SA4QE 2018 - Thoughtcat - London, United Kingdom

I knew my quotation this year had to come from The Medusa Frequency for personal reasons, as it's probably Russell Hoban's most profound book about a relationship, plus it was the very first of his books that I read, and is still my favourite. I wasn't sure which quote to choose though. When I went to my original copy, a battered Picador paperback, I found one page had been dog-eared long ago, and another was marked with a train ticket and a sheet of yellow paper from a previous SA4QE outing. I tried flicking through the book but it kept wanting to open at these two pages, so I stopped trying to fight it and read through them. The pages had been bookmarked for other quotes in years past but looking around the paragraphs, there were more appropriate lines to my personal situation these days. The quote I chose is spoken by the Head of Orpheus from a conversation he relates between him (when he was the full-bodied Orpheus) and Eurydice, to the book's narrator Herman Orff. It's not without irony that I realise I am now nearly the same age as Herman is when he narrates the book; this is especially unnerving when I think that I first read the book at the age of 17.

I posted the quote on the parapet of Richmond Lock, not far from where I live; Hoban quotes, certainly from Medusa, seem to me to require a river setting. It was mid-afternoon but very grey, bitterly cold and near to snow, and the lights on the west side of the lock were lit up, in the exact same "hibiscus pink-orange" colour that Hoban says elsewhere "always tugs at my heart".
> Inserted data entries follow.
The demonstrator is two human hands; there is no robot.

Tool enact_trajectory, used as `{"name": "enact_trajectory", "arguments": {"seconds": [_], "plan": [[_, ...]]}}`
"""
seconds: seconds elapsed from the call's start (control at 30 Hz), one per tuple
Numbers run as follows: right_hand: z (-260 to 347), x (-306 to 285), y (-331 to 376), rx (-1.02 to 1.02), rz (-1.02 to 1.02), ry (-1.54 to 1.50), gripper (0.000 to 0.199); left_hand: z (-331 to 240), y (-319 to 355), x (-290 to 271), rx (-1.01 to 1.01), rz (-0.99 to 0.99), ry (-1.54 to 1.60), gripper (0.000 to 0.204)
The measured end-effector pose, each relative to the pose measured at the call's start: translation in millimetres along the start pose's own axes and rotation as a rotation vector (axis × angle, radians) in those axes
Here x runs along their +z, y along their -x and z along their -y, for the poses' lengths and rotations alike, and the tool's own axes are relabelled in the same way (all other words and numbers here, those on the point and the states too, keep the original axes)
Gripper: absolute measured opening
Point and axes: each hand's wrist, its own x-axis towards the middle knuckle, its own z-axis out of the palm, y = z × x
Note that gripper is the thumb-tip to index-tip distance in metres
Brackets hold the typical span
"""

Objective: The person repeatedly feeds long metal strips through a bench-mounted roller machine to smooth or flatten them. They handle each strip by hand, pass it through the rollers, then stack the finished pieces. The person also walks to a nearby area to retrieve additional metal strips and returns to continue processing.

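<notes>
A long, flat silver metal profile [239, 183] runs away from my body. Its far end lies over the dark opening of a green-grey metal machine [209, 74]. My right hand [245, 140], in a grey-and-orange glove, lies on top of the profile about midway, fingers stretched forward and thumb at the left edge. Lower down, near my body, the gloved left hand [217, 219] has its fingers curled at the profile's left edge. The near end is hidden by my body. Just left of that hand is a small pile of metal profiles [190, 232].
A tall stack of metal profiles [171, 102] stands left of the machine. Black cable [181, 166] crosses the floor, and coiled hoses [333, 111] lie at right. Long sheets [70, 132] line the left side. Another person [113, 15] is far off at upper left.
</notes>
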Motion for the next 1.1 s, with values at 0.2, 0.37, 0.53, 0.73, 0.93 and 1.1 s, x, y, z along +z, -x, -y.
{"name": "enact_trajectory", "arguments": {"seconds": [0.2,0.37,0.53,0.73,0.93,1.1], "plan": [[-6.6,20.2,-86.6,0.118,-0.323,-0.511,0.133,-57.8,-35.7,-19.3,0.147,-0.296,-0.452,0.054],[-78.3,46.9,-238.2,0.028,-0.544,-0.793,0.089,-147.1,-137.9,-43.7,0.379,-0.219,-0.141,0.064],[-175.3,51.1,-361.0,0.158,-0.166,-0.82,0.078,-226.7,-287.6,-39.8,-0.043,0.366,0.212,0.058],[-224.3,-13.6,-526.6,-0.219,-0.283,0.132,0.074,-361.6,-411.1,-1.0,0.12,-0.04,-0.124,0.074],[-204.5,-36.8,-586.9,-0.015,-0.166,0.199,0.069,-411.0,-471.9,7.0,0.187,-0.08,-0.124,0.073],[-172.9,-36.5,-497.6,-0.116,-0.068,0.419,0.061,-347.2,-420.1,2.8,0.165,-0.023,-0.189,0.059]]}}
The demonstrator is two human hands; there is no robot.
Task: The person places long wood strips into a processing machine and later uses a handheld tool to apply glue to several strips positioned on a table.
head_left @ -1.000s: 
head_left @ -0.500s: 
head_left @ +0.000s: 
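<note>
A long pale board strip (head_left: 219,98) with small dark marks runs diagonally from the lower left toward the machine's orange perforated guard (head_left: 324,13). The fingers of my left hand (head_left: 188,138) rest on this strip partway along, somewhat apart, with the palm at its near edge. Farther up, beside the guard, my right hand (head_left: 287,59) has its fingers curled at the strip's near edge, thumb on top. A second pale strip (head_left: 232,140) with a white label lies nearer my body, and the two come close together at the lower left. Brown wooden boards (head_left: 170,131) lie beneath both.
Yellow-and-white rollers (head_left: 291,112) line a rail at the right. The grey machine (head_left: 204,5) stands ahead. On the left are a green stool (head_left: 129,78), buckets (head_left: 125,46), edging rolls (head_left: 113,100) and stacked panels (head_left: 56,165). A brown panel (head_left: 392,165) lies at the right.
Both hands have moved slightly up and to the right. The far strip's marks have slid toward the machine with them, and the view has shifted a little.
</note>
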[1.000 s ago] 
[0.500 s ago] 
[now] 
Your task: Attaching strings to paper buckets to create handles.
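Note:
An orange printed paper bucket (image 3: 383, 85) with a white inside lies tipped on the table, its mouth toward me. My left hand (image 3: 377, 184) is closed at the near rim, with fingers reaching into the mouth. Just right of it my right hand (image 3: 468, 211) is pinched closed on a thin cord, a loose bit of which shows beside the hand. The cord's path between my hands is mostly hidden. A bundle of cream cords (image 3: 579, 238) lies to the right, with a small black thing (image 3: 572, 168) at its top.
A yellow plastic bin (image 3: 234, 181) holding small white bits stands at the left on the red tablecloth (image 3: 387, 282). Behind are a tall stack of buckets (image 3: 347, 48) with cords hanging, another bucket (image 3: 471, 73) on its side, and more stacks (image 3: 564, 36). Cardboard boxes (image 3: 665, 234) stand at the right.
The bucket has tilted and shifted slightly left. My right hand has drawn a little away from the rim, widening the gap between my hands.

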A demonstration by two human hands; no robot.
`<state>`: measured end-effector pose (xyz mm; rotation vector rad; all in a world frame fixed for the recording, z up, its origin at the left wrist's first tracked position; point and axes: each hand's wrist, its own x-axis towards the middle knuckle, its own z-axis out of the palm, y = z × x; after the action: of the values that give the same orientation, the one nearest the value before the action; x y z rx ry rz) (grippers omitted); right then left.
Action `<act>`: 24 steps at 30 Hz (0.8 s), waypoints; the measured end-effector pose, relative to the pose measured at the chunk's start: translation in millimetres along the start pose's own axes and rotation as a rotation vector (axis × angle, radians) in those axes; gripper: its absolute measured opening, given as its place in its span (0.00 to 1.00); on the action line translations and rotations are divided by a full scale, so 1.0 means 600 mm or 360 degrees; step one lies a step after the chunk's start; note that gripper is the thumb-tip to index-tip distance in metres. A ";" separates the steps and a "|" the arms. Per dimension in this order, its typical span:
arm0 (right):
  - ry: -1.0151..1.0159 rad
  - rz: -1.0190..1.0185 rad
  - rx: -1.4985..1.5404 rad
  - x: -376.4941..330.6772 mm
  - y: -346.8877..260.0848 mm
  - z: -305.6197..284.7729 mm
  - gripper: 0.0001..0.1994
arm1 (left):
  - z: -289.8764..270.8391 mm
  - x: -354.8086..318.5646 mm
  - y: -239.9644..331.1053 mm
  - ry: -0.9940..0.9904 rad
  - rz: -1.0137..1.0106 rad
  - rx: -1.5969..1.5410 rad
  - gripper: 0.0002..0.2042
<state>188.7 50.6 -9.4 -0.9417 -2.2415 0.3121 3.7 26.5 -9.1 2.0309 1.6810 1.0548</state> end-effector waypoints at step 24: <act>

‘“Orpheus,” she said to me softly, “now the story has found us, now we have become story and I must leave you.”

   ‘“Why?” I said. “Why must you leave me?”

   ‘“Because Eurydice is the one who cannot stay,” she said. “Eurydice is the one who is lost to you, the one you will seek for ever and never find again. Eurydice is the one of whom you will say ‘If only I had known what she was to me!’”

   ‘“If only I had known what you were to me!” I said.

   ‘“You did know,” she said. “Orpheus always knows and he always does what he does and Eurydice becomes lost to him.”

My face was numb from the cold. I walked into the town centre and eventually found an empty cafe with jazz playing softly in the background, where I had tea and cake and gazed out of the window onto the street, and remembered.